**Exercise aim:** Report each line from the entries in which "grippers" can be found.

━━━ The data ━━━

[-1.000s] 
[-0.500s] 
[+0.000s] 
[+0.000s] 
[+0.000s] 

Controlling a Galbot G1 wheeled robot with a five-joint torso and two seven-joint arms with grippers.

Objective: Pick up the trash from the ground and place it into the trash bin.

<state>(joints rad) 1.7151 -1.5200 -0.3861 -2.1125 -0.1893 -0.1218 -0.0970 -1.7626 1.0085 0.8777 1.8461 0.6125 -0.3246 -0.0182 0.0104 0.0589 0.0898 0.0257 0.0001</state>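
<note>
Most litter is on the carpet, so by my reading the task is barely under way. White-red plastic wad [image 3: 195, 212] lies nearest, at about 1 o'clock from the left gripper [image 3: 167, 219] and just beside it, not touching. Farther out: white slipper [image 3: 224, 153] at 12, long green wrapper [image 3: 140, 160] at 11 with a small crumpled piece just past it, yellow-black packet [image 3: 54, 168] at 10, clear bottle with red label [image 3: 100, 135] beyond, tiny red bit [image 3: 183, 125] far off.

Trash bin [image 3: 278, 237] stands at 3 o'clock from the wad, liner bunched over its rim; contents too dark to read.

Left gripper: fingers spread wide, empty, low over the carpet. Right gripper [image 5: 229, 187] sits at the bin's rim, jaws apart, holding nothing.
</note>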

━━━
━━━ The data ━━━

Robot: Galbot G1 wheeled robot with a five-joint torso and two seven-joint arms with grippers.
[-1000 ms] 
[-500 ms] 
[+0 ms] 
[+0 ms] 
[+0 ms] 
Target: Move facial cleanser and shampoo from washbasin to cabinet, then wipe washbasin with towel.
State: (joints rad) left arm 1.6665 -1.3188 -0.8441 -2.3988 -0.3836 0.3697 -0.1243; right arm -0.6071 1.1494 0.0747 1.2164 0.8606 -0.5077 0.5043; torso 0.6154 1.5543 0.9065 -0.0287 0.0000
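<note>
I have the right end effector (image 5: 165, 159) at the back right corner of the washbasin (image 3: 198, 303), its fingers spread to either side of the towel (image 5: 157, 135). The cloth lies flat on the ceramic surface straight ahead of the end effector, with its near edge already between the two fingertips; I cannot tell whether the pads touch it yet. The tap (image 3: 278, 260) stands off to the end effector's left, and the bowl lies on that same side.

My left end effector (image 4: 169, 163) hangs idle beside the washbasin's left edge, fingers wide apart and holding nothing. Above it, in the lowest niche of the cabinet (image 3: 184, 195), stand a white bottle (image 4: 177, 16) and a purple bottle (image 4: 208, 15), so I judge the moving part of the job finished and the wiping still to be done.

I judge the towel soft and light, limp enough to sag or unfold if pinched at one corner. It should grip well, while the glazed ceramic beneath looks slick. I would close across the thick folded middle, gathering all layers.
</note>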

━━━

**Your response:**
Controlling a Galbot G1 wheeled robot with a five-joint torso and two seven-joint arms with grippers.
Robot: Galbot G1 wheeled robot with a five-joint torso and two seven-joint arms with grippers.

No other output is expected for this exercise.